If the infection reaches the kidneys, symptoms escalate to fever (100°F or higher), flank pain, and feeling generally unwell. Kidney infections in pregnancy are typically treated in the hospital. A straightforward bladder infection is treated with a short course of antibiotics and resolves quickly.

When Lower Stomach Pain Is Serious

Most pregnancy-related abdominal pain is benign, but certain patterns signal something that needs immediate medical attention.

Ectopic Pregnancy (First Trimester)

If you’re in early pregnancy and haven’t yet had an ultrasound confirming the pregnancy is in your uterus, sharp pelvic pain combined with vaginal bleeding could indicate an ectopic pregnancy, where the embryo implants outside the uterus, usually in a fallopian tube. Symptoms often start subtly and worsen as the embryo grows. Shoulder pain or a sudden urge to have a bowel movement can occur if there’s internal bleeding irritating nearby nerves. This is a medical emergency.

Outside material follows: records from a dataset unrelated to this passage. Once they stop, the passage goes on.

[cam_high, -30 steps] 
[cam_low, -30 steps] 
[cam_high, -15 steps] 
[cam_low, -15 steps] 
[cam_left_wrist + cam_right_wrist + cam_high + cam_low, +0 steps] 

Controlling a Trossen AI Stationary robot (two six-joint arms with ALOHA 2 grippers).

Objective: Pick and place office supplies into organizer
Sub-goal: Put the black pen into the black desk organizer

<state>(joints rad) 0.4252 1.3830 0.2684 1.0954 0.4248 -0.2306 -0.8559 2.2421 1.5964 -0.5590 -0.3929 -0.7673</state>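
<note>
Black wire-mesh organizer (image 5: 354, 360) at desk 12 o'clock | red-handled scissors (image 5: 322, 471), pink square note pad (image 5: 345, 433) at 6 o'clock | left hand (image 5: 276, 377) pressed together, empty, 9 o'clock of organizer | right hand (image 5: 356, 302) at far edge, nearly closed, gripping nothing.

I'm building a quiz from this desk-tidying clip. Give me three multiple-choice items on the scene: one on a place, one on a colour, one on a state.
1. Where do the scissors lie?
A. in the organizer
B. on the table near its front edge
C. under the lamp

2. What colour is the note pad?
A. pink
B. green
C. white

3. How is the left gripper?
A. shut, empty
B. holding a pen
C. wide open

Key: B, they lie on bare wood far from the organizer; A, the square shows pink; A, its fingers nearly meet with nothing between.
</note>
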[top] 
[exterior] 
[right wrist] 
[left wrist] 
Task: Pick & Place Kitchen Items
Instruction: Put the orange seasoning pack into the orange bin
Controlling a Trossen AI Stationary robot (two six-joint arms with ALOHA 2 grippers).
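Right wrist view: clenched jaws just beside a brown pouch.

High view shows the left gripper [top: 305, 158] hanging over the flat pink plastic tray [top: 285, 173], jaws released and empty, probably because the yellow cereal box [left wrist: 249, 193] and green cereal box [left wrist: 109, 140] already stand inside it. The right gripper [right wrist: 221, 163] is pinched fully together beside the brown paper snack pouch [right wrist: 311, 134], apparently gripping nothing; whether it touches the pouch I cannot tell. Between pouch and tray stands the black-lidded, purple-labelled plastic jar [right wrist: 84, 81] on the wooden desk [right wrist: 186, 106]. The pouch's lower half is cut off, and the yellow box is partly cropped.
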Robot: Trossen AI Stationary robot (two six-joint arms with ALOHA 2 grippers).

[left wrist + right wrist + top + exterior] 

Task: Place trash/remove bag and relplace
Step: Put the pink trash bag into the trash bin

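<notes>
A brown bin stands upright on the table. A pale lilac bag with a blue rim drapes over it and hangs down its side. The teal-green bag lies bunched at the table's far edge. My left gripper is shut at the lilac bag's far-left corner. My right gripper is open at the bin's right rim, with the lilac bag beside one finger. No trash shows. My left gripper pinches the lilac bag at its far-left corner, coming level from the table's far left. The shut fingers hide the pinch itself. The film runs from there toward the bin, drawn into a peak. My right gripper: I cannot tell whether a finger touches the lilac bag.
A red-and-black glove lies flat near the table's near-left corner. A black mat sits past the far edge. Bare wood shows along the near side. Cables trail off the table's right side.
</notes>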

Placental Abruption (Late Pregnancy)

In the second half of pregnancy, sudden, severe abdominal pain with a rigid or tender uterus may indicate placental abruption, where the placenta separates from the uterine wall before delivery. This is often accompanied by vaginal bleeding, though not always. It requires emergency care.

Red Flags at Any Stage

The CDC identifies several urgent warning signs during pregnancy that warrant immediate medical care:

  • Severe belly pain that doesn’t go away, especially if it starts suddenly, is sharp or stabbing, or worsens over time
  • Vaginal bleeding heavier than light spotting
  • Fluid leaking from your vagina, or discharge with a foul smell
  • Fever of 100.4°F or higher
  • Severe swelling, redness, or pain in one leg, which could signal a blood clot

Simple Relief for Common Pain

For the everyday aches of a growing uterus, a few strategies help. Changing positions slowly rather than jumping up from a chair or bed reduces round ligament flare-ups. Gentle stretching, staying active with walks or prenatal exercise, and getting adequate rest all make a difference. When resting, lying on your less painful side with a pillow under your bump and another between your knees takes pressure off your ligaments and pelvis.

Avoid sitting or standing in one position for long stretches. If you’re dealing with constipation-related cramping, focus on water intake and high-fiber foods before reaching for supplements. A warm (not hot) bath or a heating pad on a low setting over your lower belly can ease muscle tension, though you should keep heat application brief.

If your pain is new, worsening, or doesn’t match the patterns described above, trust your instinct. Pain that is persistent, one-sided, or accompanied by bleeding, fever, or changes in your baby’s movement pattern is worth a call to your provider, even if it turns out to be nothing.